Task prompt> Could you return the entire listing below exactly as written?

Supplied entries>
------

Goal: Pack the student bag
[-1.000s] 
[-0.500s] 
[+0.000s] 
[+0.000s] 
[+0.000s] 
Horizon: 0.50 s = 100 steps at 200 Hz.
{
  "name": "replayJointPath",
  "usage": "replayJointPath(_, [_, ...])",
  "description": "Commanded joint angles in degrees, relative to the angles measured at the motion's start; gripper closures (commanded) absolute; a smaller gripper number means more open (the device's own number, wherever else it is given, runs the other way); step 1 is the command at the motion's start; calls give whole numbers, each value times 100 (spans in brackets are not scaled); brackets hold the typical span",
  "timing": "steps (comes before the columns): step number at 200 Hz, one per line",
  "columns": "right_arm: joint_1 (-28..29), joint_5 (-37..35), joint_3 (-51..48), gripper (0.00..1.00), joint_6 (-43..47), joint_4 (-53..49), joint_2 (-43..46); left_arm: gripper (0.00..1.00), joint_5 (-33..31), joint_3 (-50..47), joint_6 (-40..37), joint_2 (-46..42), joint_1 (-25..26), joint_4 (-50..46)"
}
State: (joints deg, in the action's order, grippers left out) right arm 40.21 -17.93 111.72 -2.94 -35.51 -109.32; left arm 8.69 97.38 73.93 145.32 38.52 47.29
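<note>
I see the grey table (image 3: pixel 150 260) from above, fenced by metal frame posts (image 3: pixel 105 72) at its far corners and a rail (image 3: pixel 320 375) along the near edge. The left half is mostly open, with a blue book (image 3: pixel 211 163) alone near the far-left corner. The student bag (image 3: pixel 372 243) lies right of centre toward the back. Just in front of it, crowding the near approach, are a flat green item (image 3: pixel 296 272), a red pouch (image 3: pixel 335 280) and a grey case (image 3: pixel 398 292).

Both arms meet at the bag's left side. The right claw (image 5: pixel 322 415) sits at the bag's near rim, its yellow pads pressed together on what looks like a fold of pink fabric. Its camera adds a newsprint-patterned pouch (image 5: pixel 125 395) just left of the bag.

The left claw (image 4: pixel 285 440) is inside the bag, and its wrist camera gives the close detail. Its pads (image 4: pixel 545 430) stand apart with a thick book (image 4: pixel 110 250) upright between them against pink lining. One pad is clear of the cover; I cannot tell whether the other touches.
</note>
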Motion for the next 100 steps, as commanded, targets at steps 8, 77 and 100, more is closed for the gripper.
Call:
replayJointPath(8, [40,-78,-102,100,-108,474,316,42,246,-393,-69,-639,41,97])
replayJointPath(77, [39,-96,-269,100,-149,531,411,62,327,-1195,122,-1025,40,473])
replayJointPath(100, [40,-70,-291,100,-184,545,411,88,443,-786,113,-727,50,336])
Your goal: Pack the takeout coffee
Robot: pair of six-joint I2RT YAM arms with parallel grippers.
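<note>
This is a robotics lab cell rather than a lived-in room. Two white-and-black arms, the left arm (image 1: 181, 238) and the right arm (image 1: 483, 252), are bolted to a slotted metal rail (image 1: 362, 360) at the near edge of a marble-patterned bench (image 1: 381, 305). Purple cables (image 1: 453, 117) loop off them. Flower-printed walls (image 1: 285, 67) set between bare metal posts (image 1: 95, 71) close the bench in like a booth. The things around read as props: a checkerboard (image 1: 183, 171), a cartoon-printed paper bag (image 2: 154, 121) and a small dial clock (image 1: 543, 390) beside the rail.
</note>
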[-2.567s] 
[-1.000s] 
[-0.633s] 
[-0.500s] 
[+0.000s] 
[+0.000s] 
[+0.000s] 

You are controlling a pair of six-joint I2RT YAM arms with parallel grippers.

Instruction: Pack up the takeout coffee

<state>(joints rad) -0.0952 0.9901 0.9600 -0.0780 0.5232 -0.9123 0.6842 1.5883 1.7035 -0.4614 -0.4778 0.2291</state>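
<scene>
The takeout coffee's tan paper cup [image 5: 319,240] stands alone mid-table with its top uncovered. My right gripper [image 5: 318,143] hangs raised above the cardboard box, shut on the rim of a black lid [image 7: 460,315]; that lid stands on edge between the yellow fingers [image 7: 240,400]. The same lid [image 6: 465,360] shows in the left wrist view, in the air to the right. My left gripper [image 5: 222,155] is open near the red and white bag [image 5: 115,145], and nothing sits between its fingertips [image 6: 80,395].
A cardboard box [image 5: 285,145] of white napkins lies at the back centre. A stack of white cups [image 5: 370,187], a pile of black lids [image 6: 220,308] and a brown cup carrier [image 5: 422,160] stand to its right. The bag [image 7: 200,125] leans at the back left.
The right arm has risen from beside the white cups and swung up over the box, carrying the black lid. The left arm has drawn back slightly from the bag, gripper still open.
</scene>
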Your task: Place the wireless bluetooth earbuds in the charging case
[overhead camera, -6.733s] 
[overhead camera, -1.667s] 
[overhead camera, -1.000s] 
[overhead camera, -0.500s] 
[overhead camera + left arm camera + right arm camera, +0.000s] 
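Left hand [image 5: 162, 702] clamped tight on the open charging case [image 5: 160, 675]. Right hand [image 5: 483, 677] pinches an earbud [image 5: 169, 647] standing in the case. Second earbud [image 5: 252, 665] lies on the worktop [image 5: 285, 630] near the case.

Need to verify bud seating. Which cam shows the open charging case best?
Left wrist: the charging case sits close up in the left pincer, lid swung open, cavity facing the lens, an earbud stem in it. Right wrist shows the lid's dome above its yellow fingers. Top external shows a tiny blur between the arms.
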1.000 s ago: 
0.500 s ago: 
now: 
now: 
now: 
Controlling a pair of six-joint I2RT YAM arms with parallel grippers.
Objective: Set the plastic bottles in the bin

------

Exercise output>
Goal: Pack the student bag
[-1.000s] 
[-0.500s] 
[+0.000s] 
[+0.000s] 
[+0.000s] 
Horizon: 0.50 s = 100 steps at 200 Hz.
{
  "name": "replayJointPath",
  "usage": "replayJointPath(_, [_, ...])",
  "description": "Commanded joint angles in degrees, relative to the angles measured at the motion's start; gripper closures (commanded) absolute; a smaller gripper number means more open (the device's own number, wherever else it is given, runs the other way); step 1 is the command at the motion's start; calls give whole numbers, each value times 100 (spans in brackets are not scaled); brackets hold the typical span",
  "timing": "steps (comes before the columns): step number at 200 Hz, one per line",
  "columns": "right_arm: joint_1 (-28..29), joint_5 (-37..35), joint_3 (-51..48), gripper (0.00..1.00), joint_6 (-43..47), joint_4 (-53..49), joint_2 (-43..46); left_arm: gripper (0.00..1.00), joint_5 (-33..31), joint_3 (-50..47), joint_6 (-40..37), joint_2 (-46..42), joint_1 (-25..26), joint_4 (-50..46)"
}
State: (joints deg, in the action's order, grippers left out) right arm 40.21 -17.93 111.72 -2.94 -35.51 -109.32; left arm 8.69 97.38 73.93 145.32 38.52 47.29
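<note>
I see the grey table (image 3: pixel 150 260) from above, fenced by metal frame posts (image 3: pixel 105 72) at its far corners and a rail (image 3: pixel 320 375) along the near edge. The left half is mostly open, with a blue book (image 3: pixel 211 163) alone near the far-left corner. The student bag (image 3: pixel 372 243) lies right of centre toward the back. Just in front of it, crowding the near approach, are a flat green item (image 3: pixel 296 272), a red pouch (image 3: pixel 335 280) and a grey case (image 3: pixel 398 292).

Both arms meet at the bag's left side. The right claw (image 5: pixel 322 415) sits at the bag's near rim, its yellow pads pressed together on what looks like a fold of pink fabric. Its camera adds a newsprint-patterned pouch (image 5: pixel 125 395) just left of the bag.

The left claw (image 4: pixel 285 440) is inside the bag, and its wrist camera gives the close detail. Its pads (image 4: pixel 545 430) stand apart with a thick book (image 4: pixel 110 250) upright between them against pink lining. One pad is clear of the cover; I cannot tell whether the other touches.
</note>
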Motion for the next 100 steps, as commanded, targets at steps 8, 77 and 100, more is closed for the gripper.
Call:
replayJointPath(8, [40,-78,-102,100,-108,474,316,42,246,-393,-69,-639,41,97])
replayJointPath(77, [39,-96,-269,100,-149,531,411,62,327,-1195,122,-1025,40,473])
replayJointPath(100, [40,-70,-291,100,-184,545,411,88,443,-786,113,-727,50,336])
Your goal: Pack the takeout coffee
Robot: pair of six-joint I2RT YAM arms with parallel grippers.
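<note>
This is a robotics lab cell rather than a lived-in room. Two white-and-black arms, the left arm (image 1: 181, 238) and the right arm (image 1: 483, 252), are bolted to a slotted metal rail (image 1: 362, 360) at the near edge of a marble-patterned bench (image 1: 381, 305). Purple cables (image 1: 453, 117) loop off them. Flower-printed walls (image 1: 285, 67) set between bare metal posts (image 1: 95, 71) close the bench in like a booth. The things around read as props: a checkerboard (image 1: 183, 171), a cartoon-printed paper bag (image 2: 154, 121) and a small dial clock (image 1: 543, 390) beside the rail.
</note>
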[-2.567s] 
[-1.000s] 
[-0.633s] 
[-0.500s] 
[+0.000s] 
[+0.000s] 
[+0.000s] 

You are controlling a pair of six-joint I2RT YAM arms with parallel grippers.

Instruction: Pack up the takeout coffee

<state>(joints rad) -0.0952 0.9901 0.9600 -0.0780 0.5232 -0.9123 0.6842 1.5883 1.7035 -0.4614 -0.4778 0.2291</state>
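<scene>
The takeout coffee's tan paper cup [image 5: 319,240] stands alone mid-table with its top uncovered. My right gripper [image 5: 318,143] hangs raised above the cardboard box, shut on the rim of a black lid [image 7: 460,315]; that lid stands on edge between the yellow fingers [image 7: 240,400]. The same lid [image 6: 465,360] shows in the left wrist view, in the air to the right. My left gripper [image 5: 222,155] is open near the red and white bag [image 5: 115,145], and nothing sits between its fingertips [image 6: 80,395].
A cardboard box [image 5: 285,145] of white napkins lies at the back centre. A stack of white cups [image 5: 370,187], a pile of black lids [image 6: 220,308] and a brown cup carrier [image 5: 422,160] stand to its right. The bag [image 7: 200,125] leans at the back left.
The right arm has risen from beside the white cups and swung up over the box, carrying the black lid. The left arm has drawn back slightly from the bag, gripper still open.
</scene>
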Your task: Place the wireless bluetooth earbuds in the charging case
[overhead camera, -6.733s] 
[overhead camera, -1.667s] 
[overhead camera, -1.000s] 
[overhead camera, -0.500s] 
[overhead camera + left arm camera + right arm camera, +0.000s] 
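Left hand [image 5: 162, 702] clamped tight on the open charging case [image 5: 160, 675]. Right hand [image 5: 483, 677] pinches an earbud [image 5: 169, 647] standing in the case. Second earbud [image 5: 252, 665] lies on the worktop [image 5: 285, 630] near the case.

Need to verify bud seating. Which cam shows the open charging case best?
Left wrist: the charging case sits close up in the left pincer, lid swung open, cavity facing the lens, an earbud stem in it. Right wrist shows the lid's dome above its yellow fingers. Top external shows a tiny blur between the arms.
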1.000 s ago: 
0.500 s ago: 
now: 
now: 
now: 
Controlling a pair of six-joint I2RT YAM arms with parallel grippers.
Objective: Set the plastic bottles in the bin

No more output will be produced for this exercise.